Seanad debates
Thursday, 13 June 2024
An tOrd Gnó - Order of Business
9:30 am
Fintan Warfield (Sinn Fein) | Oireachtas source
I pay tribute to Cian O’Brien, who steps down as artistic director of the Project Arts Centre. I have always loved the fact he began his time at the Project working behind the bar in 2005. A year later, he produced his first show, Hedwig and the Angry Inch, before scaling the heights of artistic direction at one of Ireland’s most important cultural centres. His rapid, vertical progression in the job is proof good ideas, a wild imagination, collaborative spirit and dedicated focus will always be rewarded. In his 13 years at the Project, Cian has overseen some extraordinary successes, among them Emmet Kirwan's Dublin Oldschool. Its sold-out run would lead to a national tour and further runs in Canada and Britain. The Project’s international outreach was on view again during Ireland’s centenary commemoration of 1916. I am thinking here of The Casement Project in London. Not once but twice, the Project Arts Centre represented Ireland at the Venice Biennale with the works of Jesse Jones and Eimear Walshe.

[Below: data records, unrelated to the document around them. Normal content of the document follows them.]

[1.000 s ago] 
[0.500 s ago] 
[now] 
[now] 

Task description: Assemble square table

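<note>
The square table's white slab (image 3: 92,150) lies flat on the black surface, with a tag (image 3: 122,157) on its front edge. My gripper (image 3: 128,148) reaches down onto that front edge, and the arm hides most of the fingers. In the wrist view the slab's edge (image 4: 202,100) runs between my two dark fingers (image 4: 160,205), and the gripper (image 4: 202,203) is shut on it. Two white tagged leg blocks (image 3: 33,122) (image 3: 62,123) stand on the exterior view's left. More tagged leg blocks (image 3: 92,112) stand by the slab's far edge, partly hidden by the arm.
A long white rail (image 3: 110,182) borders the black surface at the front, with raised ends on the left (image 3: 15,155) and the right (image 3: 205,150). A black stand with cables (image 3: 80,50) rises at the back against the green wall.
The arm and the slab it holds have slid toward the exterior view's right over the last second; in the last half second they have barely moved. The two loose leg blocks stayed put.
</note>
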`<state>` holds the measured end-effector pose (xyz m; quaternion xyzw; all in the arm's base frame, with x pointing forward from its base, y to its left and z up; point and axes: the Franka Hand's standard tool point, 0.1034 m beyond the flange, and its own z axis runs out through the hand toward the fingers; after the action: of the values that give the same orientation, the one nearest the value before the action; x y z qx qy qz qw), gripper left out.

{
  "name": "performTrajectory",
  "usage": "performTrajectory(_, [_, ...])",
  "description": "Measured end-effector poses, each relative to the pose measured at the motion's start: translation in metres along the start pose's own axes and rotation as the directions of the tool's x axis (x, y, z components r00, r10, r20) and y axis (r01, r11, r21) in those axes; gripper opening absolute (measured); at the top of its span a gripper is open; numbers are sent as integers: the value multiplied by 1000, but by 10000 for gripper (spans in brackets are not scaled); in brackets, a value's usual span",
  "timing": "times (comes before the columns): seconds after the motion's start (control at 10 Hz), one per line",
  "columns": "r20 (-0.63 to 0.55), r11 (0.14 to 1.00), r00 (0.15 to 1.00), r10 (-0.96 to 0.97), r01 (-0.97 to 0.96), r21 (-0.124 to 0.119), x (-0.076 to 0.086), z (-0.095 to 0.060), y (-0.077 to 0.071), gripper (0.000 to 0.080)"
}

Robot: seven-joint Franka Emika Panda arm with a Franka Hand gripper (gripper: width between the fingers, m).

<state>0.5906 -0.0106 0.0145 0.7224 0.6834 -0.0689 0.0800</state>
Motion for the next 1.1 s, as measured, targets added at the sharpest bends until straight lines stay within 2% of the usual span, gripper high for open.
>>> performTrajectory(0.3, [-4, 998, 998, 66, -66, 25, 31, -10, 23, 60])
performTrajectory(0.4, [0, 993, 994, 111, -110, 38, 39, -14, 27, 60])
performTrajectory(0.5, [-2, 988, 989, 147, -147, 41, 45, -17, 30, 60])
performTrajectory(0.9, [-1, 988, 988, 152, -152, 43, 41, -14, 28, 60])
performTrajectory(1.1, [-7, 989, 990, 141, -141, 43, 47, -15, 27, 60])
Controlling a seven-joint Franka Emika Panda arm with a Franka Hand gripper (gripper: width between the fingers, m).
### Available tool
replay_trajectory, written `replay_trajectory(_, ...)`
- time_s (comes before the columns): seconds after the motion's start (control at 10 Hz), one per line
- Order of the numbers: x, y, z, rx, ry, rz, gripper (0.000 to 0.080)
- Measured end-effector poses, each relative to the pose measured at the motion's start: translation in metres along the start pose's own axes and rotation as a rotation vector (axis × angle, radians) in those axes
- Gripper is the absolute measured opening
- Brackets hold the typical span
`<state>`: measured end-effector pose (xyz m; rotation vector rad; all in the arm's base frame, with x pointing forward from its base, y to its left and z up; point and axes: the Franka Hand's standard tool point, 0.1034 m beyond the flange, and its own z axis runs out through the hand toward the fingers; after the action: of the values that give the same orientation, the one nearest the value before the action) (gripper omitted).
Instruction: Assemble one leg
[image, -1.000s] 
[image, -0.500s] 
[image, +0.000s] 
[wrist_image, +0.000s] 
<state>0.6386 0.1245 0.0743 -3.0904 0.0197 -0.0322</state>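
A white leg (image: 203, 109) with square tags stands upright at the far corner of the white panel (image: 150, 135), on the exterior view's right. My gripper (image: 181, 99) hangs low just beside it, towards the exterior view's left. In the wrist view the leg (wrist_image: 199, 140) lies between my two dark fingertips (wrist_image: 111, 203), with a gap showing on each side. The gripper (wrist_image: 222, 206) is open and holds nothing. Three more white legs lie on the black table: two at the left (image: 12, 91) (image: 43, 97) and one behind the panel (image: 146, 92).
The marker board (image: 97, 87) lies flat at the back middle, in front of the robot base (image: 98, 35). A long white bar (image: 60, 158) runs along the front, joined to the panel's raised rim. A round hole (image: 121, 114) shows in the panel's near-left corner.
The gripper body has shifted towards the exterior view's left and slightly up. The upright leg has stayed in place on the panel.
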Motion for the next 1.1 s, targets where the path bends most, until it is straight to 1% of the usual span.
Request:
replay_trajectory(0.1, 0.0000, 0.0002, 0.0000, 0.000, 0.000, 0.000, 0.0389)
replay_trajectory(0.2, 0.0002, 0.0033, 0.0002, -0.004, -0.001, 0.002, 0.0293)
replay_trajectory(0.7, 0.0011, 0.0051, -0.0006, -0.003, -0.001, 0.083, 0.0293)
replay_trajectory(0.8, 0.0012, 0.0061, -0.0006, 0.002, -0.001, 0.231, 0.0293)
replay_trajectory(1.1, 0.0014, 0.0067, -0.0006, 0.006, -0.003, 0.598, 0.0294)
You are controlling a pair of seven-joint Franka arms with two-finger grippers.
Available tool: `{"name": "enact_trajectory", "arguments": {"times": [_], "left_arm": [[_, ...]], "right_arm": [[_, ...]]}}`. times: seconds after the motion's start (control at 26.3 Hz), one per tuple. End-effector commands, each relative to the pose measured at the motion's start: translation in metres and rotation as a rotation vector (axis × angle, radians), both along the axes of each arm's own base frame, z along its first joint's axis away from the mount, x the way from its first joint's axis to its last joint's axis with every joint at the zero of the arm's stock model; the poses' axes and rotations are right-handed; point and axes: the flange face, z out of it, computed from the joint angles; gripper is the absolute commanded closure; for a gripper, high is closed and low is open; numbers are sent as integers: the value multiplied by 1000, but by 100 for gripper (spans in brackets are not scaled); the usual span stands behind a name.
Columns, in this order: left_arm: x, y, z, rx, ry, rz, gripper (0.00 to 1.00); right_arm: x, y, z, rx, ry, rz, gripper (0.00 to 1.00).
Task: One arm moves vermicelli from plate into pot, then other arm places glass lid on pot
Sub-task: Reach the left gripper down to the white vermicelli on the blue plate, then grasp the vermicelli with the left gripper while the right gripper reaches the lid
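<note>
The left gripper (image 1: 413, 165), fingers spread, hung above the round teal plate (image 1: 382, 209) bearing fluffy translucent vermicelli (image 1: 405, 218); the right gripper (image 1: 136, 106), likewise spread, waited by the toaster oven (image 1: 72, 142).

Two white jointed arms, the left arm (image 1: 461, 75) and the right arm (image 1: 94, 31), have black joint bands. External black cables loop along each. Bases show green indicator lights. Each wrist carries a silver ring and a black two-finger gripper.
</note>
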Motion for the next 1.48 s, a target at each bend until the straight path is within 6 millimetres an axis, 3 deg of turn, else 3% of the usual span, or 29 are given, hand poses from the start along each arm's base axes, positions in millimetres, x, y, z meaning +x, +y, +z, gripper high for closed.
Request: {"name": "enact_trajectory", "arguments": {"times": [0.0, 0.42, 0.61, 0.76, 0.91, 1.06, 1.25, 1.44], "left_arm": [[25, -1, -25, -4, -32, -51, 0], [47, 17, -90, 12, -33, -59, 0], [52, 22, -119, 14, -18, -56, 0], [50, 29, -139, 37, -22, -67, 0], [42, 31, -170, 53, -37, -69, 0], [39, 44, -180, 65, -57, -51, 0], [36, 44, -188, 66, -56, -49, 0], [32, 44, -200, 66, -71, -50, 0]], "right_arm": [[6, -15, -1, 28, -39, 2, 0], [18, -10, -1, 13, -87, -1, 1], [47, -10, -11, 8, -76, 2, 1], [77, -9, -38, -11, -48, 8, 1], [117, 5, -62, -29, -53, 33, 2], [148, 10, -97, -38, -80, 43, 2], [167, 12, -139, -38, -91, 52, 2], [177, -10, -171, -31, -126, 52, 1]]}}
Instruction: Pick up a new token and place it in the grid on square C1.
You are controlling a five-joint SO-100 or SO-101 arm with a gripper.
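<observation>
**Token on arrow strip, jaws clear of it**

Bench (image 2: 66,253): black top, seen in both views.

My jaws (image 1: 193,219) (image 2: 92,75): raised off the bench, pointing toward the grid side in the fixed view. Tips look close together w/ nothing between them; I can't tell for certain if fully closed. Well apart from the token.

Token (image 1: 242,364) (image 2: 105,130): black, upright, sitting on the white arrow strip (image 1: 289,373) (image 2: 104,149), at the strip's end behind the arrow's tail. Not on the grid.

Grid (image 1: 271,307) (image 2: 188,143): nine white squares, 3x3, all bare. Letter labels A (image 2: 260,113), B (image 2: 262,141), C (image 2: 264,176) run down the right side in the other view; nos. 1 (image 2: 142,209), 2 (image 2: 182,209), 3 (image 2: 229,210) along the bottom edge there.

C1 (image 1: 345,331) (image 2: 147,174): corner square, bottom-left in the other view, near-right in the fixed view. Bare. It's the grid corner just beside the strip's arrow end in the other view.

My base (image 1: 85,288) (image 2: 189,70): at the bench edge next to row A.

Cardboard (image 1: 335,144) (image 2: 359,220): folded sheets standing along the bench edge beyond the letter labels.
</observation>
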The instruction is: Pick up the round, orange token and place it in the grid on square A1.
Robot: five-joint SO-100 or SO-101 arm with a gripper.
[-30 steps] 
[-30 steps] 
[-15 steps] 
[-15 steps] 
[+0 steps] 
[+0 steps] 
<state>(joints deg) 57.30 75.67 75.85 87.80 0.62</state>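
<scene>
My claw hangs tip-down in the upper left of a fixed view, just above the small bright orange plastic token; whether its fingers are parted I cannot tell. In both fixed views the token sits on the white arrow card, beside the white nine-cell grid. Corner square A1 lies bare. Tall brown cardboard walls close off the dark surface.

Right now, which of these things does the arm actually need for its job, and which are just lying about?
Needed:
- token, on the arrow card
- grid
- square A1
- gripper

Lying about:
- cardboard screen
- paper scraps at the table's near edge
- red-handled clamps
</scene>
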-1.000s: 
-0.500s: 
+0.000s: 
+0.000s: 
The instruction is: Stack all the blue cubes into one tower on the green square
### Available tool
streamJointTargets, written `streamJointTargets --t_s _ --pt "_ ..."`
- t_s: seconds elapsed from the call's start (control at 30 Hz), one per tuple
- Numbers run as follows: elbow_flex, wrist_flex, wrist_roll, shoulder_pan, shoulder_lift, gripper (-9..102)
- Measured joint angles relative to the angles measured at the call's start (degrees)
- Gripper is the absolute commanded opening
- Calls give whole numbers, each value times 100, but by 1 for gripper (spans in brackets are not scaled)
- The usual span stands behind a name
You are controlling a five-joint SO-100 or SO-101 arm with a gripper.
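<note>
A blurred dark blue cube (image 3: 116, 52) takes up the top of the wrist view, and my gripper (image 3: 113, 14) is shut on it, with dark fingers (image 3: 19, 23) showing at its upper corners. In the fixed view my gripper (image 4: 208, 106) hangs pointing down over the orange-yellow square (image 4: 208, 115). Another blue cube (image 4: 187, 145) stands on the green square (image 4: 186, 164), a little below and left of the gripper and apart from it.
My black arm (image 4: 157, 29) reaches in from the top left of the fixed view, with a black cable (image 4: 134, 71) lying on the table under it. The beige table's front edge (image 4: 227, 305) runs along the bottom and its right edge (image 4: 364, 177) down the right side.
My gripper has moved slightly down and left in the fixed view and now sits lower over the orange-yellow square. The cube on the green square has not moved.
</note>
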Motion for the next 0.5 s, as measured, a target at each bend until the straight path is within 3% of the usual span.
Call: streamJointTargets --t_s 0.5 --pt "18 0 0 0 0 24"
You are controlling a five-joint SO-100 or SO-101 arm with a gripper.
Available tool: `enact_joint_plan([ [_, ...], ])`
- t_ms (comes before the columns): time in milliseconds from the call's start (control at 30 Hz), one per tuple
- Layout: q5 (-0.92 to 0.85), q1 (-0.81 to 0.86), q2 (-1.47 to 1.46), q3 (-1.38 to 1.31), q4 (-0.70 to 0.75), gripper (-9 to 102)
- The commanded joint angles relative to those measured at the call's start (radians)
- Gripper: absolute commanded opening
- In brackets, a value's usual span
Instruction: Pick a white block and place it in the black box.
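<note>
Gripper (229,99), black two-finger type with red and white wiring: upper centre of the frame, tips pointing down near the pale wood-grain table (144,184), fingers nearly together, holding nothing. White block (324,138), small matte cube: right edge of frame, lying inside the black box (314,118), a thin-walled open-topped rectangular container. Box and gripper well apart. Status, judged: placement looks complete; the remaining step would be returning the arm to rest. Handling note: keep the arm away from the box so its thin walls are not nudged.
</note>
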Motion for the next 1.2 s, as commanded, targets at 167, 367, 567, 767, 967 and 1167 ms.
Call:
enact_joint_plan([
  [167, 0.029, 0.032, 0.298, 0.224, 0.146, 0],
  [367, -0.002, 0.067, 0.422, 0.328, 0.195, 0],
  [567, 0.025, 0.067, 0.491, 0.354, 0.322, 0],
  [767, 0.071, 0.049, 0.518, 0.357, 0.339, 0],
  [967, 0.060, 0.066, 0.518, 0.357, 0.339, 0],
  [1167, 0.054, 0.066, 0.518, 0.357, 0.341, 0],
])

Three years before the pandemic, Cian helmed Project 50, a series of events marking the Project’s half-century as a significant arts and cultural space. As Cian remarked at the time, "Project is a vital part of the cultural landscape in Ireland. It is the engine room of contemporary art, of new ideas and forms". It is good to recall the original remit and overarching ambition that has propelled Project forward all these years. It was established as an artists’ collective and it has always been about creating the necessary space for arts and craft practitioners to advance essential conversations around cultural identity and society. The Project has managed this with a great collaborative spirit and a bang of rebellion too, whether by championing The Gay Sweatshop back in the 1970s or, 48 years later, unveiling Maser’s iconic repeal mural on the Essex Street facade of the building.
Nothing illustrated Cian O’Brien’s capacity, and that of the Project, for political posturing and rebelliousness than the manner in which he responded to the official censorship of the repeal mural. As Cian himself would say, "... Project Arts Centre has always been home to the new and the next". It is impossible to imagine the new and the next if one is not open and approachable, if one cannot see the value of collaboration. It is that very capacity for collaboration that may well be Cian’s hallmark. Cian’s tenure at the Project has been marked by being open and approachable and investing in those essential conversations around cultural identity. I thank him for leaving the Project in such good hands and wish him well in any future endeavours.